* [DESCRIPTION OF THE TASK]: Please find every line in the records below that contains the word "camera", and copy it.

Segment Open

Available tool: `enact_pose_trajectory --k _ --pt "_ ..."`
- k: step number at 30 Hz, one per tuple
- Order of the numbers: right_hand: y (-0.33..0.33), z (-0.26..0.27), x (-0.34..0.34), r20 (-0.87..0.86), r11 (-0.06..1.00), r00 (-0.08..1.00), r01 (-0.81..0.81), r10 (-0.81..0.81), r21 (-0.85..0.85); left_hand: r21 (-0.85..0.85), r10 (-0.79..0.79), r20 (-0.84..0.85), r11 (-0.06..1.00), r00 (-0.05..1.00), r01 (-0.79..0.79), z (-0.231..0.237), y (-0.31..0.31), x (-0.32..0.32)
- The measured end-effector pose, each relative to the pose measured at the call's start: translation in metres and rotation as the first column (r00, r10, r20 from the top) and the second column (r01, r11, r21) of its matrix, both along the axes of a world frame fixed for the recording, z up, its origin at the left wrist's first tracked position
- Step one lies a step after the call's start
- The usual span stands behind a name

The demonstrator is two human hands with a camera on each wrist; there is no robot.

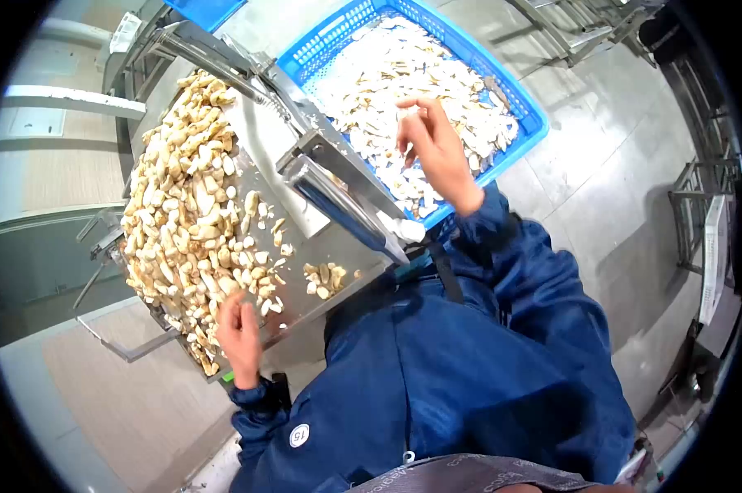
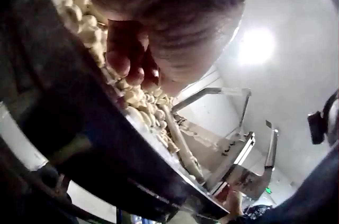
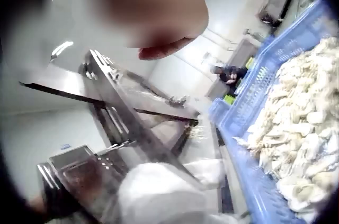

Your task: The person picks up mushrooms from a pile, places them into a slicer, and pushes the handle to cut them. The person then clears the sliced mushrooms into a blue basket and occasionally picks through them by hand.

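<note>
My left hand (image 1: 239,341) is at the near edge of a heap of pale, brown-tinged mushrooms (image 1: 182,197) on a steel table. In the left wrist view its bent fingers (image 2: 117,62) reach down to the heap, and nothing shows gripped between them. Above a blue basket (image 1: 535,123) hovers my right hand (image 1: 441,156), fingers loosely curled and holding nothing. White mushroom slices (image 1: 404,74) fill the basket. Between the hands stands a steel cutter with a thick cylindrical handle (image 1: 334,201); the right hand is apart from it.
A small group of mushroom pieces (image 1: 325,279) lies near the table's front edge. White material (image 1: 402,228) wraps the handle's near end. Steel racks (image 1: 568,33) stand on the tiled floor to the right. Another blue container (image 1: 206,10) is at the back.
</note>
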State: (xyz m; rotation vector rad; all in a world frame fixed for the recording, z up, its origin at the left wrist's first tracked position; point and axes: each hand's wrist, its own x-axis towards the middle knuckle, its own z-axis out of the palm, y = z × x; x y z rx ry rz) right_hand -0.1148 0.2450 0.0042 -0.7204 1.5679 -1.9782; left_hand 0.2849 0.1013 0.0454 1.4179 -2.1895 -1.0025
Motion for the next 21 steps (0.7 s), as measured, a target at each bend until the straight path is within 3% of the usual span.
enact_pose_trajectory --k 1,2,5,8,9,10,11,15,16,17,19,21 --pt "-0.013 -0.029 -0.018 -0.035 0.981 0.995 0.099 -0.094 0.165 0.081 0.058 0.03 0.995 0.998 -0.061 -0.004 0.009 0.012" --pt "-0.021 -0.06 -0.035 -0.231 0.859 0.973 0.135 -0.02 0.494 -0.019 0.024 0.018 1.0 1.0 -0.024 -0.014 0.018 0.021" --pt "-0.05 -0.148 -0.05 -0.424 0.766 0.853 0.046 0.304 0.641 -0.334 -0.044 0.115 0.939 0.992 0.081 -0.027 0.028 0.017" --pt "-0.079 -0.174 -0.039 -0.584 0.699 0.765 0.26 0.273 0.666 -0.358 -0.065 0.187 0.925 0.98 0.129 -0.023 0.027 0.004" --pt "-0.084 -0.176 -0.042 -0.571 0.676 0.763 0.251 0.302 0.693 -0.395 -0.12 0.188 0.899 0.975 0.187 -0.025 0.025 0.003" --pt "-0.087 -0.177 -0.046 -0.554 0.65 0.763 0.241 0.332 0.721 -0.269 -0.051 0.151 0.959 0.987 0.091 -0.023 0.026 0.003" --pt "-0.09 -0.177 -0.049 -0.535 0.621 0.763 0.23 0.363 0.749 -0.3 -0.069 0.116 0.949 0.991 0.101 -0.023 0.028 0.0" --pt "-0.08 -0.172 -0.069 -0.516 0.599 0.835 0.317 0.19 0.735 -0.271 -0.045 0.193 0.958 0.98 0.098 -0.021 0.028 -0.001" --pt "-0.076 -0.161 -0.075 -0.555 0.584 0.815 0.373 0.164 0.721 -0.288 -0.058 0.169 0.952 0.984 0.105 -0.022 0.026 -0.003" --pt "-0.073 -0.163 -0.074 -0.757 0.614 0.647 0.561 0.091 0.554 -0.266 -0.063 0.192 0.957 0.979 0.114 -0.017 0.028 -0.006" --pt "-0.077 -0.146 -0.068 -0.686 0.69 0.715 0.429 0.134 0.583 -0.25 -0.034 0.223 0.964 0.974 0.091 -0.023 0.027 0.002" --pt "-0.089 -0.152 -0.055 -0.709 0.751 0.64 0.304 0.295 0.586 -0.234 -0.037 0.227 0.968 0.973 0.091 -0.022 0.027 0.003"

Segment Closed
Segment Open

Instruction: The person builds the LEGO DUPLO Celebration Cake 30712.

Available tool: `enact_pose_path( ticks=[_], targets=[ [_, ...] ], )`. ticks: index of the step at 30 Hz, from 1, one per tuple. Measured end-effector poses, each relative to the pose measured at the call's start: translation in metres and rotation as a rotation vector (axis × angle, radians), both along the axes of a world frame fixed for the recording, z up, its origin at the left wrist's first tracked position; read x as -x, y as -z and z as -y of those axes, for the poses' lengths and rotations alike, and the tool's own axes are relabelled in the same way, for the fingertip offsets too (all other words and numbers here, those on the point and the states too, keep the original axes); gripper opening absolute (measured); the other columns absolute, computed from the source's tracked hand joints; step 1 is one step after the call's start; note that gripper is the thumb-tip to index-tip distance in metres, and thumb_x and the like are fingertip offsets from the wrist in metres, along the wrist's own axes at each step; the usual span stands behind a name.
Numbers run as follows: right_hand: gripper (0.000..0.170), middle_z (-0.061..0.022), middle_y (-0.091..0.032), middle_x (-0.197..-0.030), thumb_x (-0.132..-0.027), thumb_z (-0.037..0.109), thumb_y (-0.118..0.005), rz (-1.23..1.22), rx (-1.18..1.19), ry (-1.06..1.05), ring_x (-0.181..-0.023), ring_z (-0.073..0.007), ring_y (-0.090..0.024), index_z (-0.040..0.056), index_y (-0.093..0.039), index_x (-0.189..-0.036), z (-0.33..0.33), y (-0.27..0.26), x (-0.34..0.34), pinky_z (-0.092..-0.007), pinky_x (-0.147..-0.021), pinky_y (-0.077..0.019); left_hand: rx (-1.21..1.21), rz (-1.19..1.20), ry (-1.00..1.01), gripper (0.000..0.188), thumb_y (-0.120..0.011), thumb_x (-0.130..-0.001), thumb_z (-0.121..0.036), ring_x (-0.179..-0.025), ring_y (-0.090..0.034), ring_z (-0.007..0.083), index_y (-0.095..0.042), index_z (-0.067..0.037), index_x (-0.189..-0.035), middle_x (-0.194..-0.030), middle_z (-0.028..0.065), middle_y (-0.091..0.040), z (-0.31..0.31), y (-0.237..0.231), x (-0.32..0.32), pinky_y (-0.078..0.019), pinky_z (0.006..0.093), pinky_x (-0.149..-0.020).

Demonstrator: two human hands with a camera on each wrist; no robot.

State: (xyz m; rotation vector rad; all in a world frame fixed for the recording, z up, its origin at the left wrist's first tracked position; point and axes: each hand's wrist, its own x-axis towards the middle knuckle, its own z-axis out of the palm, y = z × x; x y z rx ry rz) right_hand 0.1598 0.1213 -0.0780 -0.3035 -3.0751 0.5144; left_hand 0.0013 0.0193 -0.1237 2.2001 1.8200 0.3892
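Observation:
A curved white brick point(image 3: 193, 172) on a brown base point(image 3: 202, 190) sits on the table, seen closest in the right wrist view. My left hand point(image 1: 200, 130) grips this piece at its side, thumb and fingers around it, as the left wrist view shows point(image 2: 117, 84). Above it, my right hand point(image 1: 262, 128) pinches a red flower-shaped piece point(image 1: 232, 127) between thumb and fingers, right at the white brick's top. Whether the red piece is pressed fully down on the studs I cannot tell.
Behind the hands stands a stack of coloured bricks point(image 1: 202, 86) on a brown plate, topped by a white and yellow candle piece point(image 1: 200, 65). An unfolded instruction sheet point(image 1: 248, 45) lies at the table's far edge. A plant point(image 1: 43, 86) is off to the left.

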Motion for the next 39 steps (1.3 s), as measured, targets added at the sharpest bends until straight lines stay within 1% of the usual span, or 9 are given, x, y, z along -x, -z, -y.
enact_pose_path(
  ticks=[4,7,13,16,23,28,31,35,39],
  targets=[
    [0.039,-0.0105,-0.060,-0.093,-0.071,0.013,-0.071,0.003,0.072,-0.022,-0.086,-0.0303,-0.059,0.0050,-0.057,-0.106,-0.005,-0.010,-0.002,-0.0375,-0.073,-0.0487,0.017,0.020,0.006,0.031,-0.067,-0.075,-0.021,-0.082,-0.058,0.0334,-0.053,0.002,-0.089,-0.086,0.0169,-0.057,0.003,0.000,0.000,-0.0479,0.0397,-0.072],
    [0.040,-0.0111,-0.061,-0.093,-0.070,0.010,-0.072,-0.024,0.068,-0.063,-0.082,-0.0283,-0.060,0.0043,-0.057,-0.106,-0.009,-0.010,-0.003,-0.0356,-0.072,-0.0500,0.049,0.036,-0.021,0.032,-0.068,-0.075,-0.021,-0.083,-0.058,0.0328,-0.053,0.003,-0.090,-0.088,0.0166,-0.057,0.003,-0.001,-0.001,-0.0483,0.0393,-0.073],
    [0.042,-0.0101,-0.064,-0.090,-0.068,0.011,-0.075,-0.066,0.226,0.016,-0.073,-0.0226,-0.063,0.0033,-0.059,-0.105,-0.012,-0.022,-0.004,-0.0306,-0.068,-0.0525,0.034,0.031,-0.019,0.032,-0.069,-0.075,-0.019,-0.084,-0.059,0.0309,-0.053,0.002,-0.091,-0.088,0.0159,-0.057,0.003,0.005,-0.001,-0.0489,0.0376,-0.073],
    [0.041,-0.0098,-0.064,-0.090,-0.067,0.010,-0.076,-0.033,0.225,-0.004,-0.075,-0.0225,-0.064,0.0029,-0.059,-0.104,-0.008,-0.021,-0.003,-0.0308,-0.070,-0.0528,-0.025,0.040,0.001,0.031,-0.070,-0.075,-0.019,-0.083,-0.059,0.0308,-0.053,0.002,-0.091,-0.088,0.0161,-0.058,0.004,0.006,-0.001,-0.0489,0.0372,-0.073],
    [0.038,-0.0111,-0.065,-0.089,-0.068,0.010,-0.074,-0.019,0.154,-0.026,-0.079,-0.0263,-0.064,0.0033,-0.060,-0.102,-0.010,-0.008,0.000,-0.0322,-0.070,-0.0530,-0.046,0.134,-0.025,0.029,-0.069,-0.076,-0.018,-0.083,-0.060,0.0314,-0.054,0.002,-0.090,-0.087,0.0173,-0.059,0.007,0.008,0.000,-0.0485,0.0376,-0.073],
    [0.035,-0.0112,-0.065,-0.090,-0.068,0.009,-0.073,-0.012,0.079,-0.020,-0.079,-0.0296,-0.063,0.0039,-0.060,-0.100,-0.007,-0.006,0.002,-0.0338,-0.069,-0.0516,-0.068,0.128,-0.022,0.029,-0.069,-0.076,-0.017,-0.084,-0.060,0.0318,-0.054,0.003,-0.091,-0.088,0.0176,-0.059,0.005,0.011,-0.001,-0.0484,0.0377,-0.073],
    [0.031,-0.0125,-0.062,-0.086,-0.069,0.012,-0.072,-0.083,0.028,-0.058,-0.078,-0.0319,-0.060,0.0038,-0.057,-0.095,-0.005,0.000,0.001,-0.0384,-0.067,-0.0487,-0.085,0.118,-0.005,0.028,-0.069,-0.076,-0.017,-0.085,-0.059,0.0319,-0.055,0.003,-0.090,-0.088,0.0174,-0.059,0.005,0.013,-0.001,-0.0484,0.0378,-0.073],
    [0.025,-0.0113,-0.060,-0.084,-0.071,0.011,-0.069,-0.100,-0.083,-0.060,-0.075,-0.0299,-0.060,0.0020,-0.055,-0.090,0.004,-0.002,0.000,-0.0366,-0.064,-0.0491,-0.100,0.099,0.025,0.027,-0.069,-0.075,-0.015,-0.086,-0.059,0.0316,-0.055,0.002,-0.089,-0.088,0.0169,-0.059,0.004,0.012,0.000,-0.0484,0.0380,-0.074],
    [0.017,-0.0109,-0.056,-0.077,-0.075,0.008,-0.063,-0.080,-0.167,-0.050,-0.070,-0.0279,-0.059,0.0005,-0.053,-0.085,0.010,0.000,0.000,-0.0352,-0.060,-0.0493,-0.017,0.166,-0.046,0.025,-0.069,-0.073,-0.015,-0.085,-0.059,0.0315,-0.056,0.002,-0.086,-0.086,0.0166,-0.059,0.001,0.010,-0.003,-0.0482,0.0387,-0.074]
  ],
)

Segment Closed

* [TASK RESPONSE]:
The demonstrator is two human hands with a camera on each wrist; there is no robot.
Demonstrator: two human hands with a camera on each wrist; no robot.

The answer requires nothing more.